That happened to me with my minis around here so many times I gave up and taught myself. But I listened to advice, had knowledgeble people look at photos online, and read. If someone can show you, that would be wonderful. Even if you don't have to trim them yourself ever. Know what they are doing to your horses, its your money they are taking, and your horses depend on you.


----------



## PaintMeFancy (Sep 4, 2012)

*rubyviewminis** - now there was some solid advice - well put and fairly understandable *


----------



## Field-of-Dreams (Sep 4, 2012)

rubyviewminis said:


> In reality there is no "bloodline" like a dog or cat claw that would bleed and be sore if you nipped short and it bled, just like a hangnail.


No, but you CAN trim them too short and make them bleed because I HAVE done it. Not pretty and they were very, very sore.


----------



## rubyviewminis (Sep 4, 2012)

Of course, everyone knows that or should. My point if it wasn't clear was that she still has a lot of extra wall, sole and frog to come off. But if one knows how to read the collateral grooves, and tell the difference between hard packed slick sole and flaky dead sole you would not file or nip far enough to hit blood. And you can see the change in wall and white line tissue to pink starting.

But yes, you made a good point. Too many times my brain goes faster than these arthritic fingers on the keyboard and I don't explain clearly enough.

I really wish I lived closer to you Kay, I would be right there and I would also kick your trimmer's arse.


----------



## disneyhorse (Sep 4, 2012)

Good input, rubyviewminis...

I think a lot of people are just frustrated because advice was asked for, not taken, and now the poor horse has to suffer further because majority advice was ignored. We know that animals don't have a voice, and it's sad to see one in need not getting the proper help it deserves.

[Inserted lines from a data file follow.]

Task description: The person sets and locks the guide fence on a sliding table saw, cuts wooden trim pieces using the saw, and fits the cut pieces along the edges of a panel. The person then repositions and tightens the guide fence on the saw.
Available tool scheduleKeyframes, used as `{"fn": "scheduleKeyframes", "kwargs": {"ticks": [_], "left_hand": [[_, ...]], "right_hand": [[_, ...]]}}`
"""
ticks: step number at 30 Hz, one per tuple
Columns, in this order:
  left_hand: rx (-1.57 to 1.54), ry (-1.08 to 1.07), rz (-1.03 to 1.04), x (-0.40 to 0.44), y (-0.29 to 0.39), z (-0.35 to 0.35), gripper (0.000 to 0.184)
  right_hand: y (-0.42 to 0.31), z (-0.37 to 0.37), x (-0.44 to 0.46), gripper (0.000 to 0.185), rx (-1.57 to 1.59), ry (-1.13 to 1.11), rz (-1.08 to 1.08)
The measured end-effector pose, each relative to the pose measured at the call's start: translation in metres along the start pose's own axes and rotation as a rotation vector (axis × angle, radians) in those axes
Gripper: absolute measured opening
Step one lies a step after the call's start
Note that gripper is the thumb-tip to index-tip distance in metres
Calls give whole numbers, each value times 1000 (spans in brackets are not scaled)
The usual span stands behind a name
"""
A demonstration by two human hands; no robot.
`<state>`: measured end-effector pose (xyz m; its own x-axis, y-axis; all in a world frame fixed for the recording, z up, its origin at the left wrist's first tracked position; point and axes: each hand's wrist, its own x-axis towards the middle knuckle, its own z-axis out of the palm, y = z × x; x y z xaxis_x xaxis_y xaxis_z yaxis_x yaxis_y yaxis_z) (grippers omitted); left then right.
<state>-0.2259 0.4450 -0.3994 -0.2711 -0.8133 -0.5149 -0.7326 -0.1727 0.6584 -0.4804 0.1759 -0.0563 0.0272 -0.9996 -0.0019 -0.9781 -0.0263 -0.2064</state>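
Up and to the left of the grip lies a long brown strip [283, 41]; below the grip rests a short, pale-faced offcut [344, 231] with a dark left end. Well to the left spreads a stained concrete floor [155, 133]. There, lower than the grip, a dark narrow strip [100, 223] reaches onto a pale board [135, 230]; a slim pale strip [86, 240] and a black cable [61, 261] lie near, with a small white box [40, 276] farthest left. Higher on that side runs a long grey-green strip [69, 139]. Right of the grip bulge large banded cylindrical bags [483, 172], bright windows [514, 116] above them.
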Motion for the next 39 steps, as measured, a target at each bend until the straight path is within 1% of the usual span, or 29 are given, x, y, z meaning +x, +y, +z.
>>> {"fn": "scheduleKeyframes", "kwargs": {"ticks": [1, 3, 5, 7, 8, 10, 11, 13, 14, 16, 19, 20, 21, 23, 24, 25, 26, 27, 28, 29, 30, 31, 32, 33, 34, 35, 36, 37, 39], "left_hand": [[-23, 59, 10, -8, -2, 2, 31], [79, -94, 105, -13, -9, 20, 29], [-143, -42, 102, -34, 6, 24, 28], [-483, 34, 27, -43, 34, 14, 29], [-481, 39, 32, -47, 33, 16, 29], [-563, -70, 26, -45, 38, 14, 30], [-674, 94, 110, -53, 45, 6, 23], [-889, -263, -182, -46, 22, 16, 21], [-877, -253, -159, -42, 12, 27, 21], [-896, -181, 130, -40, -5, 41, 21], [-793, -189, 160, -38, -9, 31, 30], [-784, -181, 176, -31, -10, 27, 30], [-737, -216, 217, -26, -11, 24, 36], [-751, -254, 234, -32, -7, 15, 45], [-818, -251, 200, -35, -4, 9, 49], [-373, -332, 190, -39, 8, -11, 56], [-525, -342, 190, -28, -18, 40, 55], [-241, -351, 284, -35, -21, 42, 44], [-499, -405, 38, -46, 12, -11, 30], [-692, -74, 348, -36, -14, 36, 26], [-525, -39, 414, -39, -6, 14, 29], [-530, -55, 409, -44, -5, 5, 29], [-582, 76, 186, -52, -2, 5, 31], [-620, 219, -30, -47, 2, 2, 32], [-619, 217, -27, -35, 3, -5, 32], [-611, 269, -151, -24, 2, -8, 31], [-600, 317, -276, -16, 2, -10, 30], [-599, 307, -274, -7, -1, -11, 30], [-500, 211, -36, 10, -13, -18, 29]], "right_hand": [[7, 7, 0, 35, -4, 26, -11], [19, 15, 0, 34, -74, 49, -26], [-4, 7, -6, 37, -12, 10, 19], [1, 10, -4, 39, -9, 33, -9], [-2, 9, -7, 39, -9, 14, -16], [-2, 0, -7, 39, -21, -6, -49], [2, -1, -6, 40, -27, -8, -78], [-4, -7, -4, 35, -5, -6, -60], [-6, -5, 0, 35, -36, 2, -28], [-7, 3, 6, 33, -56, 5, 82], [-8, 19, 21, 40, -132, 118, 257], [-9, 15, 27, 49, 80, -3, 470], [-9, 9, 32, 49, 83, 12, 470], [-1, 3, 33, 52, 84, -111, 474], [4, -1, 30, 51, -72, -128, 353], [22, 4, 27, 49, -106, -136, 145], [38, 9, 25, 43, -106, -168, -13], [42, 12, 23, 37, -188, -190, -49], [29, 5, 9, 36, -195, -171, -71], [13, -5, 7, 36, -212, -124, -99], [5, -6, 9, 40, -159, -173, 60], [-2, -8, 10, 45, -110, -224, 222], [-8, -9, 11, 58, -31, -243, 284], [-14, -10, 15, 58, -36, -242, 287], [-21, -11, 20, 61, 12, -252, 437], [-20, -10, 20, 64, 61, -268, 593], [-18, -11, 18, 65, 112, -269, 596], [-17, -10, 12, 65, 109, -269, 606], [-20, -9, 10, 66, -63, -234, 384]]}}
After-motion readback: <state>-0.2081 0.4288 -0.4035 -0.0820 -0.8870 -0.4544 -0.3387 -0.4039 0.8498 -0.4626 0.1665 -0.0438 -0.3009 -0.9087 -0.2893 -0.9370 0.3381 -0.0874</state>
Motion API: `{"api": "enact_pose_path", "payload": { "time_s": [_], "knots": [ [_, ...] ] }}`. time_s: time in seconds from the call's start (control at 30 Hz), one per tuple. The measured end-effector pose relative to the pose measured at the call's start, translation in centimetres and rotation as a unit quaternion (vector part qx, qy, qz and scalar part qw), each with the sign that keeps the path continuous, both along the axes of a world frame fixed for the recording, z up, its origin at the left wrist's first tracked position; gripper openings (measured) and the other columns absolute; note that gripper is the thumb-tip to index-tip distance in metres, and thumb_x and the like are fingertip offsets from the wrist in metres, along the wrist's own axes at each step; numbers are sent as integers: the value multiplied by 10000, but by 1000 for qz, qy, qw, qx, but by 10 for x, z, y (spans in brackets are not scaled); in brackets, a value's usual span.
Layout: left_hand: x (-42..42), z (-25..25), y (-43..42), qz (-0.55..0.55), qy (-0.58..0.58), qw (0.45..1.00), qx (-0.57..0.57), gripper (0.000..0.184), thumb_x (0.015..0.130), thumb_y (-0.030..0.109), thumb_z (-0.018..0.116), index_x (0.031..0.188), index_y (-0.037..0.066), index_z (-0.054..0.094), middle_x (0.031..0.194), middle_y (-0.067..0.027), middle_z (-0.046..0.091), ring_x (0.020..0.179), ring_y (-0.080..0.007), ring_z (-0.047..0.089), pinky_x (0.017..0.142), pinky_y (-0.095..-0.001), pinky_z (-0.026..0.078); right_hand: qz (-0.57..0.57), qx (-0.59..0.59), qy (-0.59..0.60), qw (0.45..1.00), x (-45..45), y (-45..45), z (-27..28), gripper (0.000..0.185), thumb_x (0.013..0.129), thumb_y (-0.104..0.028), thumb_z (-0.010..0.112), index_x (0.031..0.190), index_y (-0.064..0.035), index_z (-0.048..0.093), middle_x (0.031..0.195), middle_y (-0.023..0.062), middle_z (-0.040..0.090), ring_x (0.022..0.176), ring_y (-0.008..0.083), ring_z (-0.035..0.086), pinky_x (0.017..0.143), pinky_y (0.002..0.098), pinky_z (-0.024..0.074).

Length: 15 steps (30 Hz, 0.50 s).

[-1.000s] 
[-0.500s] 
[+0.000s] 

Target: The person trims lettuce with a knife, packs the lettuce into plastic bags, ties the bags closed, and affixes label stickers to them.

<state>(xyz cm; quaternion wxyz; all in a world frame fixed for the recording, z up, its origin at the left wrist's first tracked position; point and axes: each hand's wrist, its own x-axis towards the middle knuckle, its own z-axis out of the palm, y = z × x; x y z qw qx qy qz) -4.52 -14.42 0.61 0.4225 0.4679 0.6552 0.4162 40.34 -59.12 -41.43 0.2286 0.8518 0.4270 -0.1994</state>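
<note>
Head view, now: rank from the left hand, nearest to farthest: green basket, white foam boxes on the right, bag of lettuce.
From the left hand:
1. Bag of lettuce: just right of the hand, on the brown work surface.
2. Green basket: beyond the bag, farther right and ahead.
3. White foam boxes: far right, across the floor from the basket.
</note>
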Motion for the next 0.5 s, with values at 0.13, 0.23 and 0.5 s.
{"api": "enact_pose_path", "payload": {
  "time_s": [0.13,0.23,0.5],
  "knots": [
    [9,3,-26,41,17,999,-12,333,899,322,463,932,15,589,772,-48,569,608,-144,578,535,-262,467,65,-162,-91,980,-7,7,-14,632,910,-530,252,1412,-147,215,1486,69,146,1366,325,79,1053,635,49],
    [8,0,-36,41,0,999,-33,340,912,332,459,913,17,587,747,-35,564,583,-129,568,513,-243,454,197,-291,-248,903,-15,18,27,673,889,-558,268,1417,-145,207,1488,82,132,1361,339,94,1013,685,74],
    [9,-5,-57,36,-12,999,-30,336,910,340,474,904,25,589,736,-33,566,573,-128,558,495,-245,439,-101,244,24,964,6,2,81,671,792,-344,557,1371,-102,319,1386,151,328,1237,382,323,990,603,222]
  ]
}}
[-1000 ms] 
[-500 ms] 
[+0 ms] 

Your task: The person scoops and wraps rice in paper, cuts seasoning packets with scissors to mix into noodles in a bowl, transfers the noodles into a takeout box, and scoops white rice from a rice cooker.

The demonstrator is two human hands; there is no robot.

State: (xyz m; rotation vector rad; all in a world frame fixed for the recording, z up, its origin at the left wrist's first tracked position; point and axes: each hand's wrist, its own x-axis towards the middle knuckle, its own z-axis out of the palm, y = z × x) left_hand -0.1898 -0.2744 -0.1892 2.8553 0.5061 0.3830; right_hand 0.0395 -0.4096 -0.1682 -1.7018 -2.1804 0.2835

That said, I will reiterate that a new, knowledgeable farrier should attend to this little mare. The original farrier was clueless and has not corrected their work. We are told that "the big horses are just fine" but without evidence I'm strongly suspicious about the validity of that statement.

The health and well being of horses relies on knowledgable caregivers, from vet to farrier to owner. Any chinks in that chain can be disastrous. I feel bad for the horse(s) but a person cannot be forced to do the right thing if they're only hearing what they want to hear.


----------



## kay56649 (Sep 4, 2012)

Here's the frusterating thing that most of you don't have the issue of. He is the ONLY farrier within a 1 hour range of us that will come out and do the feet!! We called the only good farrier in town and he wont come out because he is booked (because he is the only good one) so I know most of you don't want to hear this, but we are stuck with our farrier so just good advice and pictures of correct hooves is all I can use for advice because he is the only farrier we can get right now! We have been looking and there isn't any! Maybe I can do hers myself if I can learn, but for now he is our only hope I know this is unfortunate but it's true!


----------



## kay56649 (Sep 4, 2012)

He has corrected the big horses feet and yes they are perfect! We have had a professional horseman that took 6 horses to the world show, a judge, and a pro horse trainer look at them. He just can't seem to get hers right! She is the only one we have been concerned about. I know your trying to help but it's not easy taking advice from people who are just telling me how terrible I am for making my mini suffer. Sorry but she is on the road to better feet and that's all that can be said at this point for her


----------



## valshingle (Sep 4, 2012)

Can you expand your radius to 2 hours or more? Does your vet or local feed store have anyone they recommend. My own mini farrier is about 1.5 hours away and he often travels several hours to trim other barns. Is there a Vet clinic that has a good farrier that comes to them? Maybe you can haul your mare somewhere to meet a farrier. Does your local mini club know of anyone? Are there other mini owners in your area, or within a few hours? Are there shows nearby that you can haul her to in order to meet a farrier?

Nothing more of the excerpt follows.